Col. Michael Convertino came to Defcon for the first time last year, and after finding about 60 good candidates for both enlisted and civilian positions decided to come back again.

"The principal reason that I'm here is to recruit," said Convertino, commander of the U.S. Air Force's 318th Information Operations Group, speaking Thursday during a panel discussion at Defcon's sister conference, Black Hat. "We have many empty jobs, empty slots that we can't fill."

Federal agencies have only recently begun embracing the hacker crowd. When U.S. Department of Defense (DoD) director of futures exploration Jim Christy hosted his first Defcon "Meet the Fed" panel on 1999, he was one of two people onstage. At this week's Defcon, there may be several thousand federal employees in attendance, he said.

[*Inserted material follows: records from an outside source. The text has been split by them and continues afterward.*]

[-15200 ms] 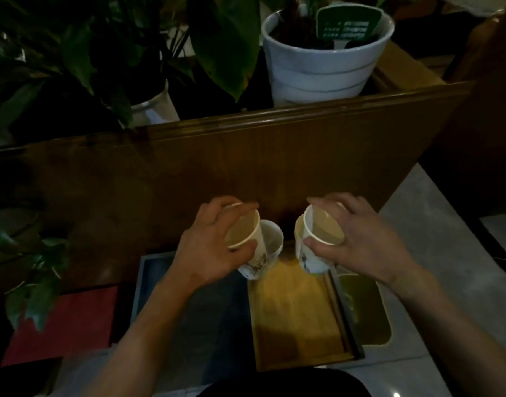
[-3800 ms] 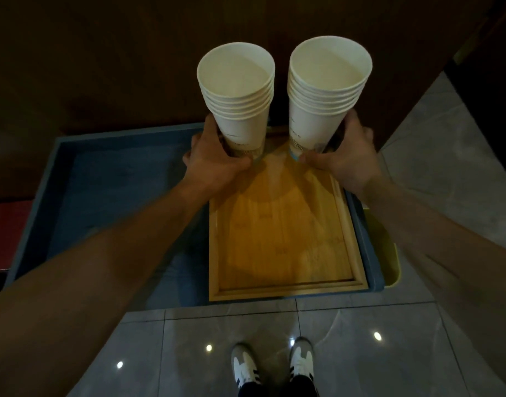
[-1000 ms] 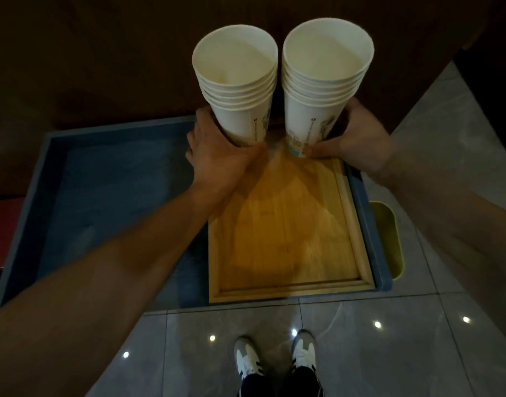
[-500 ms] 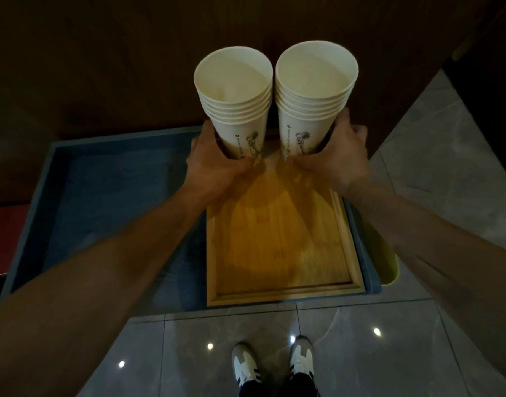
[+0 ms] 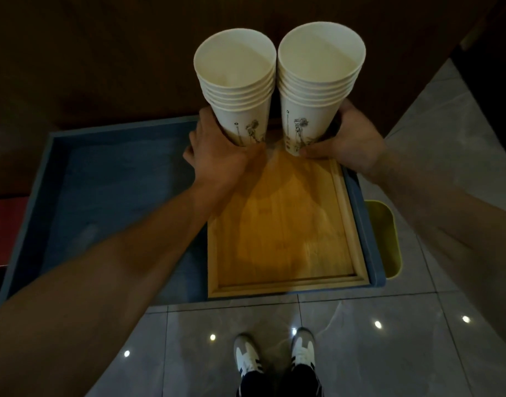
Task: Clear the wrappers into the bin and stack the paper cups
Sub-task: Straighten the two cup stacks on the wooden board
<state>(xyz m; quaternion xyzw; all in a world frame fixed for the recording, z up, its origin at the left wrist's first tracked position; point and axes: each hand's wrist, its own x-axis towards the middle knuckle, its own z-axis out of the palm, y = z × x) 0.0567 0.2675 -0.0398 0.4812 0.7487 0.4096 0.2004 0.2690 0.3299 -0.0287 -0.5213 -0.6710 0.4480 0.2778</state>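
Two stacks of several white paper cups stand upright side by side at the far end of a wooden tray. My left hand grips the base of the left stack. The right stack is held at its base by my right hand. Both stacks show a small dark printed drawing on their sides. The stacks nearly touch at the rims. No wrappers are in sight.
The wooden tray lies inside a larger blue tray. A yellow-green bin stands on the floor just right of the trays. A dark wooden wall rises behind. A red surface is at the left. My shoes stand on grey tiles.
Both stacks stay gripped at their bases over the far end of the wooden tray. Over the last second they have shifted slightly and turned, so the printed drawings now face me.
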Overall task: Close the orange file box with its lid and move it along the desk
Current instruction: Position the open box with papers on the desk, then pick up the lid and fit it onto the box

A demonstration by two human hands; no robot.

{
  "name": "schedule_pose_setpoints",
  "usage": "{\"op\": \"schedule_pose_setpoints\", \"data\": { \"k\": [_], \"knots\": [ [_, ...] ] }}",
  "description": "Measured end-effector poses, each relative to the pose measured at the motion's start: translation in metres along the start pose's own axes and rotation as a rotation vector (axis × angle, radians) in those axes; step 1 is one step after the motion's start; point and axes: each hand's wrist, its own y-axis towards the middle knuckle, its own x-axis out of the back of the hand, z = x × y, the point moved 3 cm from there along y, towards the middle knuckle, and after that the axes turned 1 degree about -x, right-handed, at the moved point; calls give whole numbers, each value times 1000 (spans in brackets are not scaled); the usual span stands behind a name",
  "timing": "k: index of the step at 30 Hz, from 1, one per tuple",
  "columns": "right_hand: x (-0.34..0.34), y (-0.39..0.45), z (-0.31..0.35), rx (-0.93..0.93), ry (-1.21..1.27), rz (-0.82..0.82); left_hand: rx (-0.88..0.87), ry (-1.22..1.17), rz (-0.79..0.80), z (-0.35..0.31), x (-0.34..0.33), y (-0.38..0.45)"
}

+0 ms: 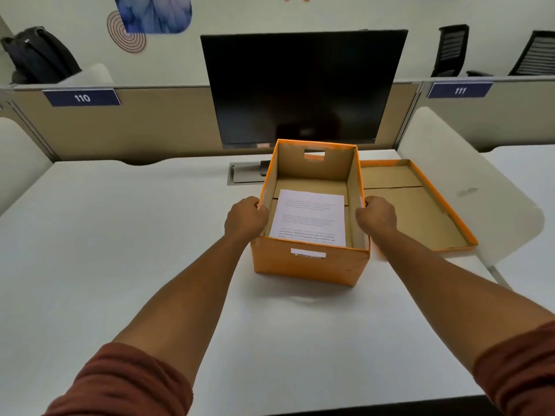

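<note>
The orange file box (pixel 310 264) stands open on the white desk (pixel 120 235), in front of the monitor. A printed sheet of paper (pixel 309 217) lies flat on its bottom. My left hand (pixel 246 219) grips the top edge of the box's left wall. My right hand (pixel 377 217) grips the top edge of the right wall. The orange lid (pixel 417 205) lies upside down on the desk just to the right of the box, its brown inside facing up.
A dark monitor (pixel 303 85) stands right behind the box, with a cable tray (pixel 243 174) at its foot. A white divider panel (pixel 468 181) rises at the right of the lid. Partition walls labelled 110 and 111 close the back.
</note>
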Motion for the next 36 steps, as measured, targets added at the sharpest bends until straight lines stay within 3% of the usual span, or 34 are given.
{"op": "schedule_pose_setpoints", "data": {
  "k": [7, 14, 25, 30, 33, 36],
  "knots": [
    [1, -24, 8, 135, 61, -21, -5, -200, -39, 31, 31, -12],
    [-18, -56, 31, 236, 103, -9, -39, -120, -203, 62, 59, -40],
    [-50, -90, 48, 269, 144, 9, -5, -46, -260, 104, 78, -63],
    [-52, -88, 42, 245, 136, 46, -39, 6, -322, 98, 81, -62],
    [-45, -83, 41, 252, 132, 52, -124, -14, -417, 80, 87, -58],
    [-33, -73, 35, 278, 117, 30, -241, -4, -391, 47, 84, -47]
  ]
}}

Federal government employees first started coming to Defcon to get information and build relationships from the hacker community, Christy said during an interview, but now it is becoming more acceptable to find new recruits at the show, despite its reputation as a subversive hacking conference. "The character of Defcon has changed over the years," he said in an interview. "Ninety-five percent of the people here are good guys."

And federal agencies have changed too, particularly since the terrorist attacks of Sept. 11, 2001, said Linton Wells II, the former CIO of the U.S. Department of Defense (DoD), now a research professor with the National Defense University in Washington D.C. "The federal government has engaged with a lot of people they wouldn't have even talked to before 9/11," he said.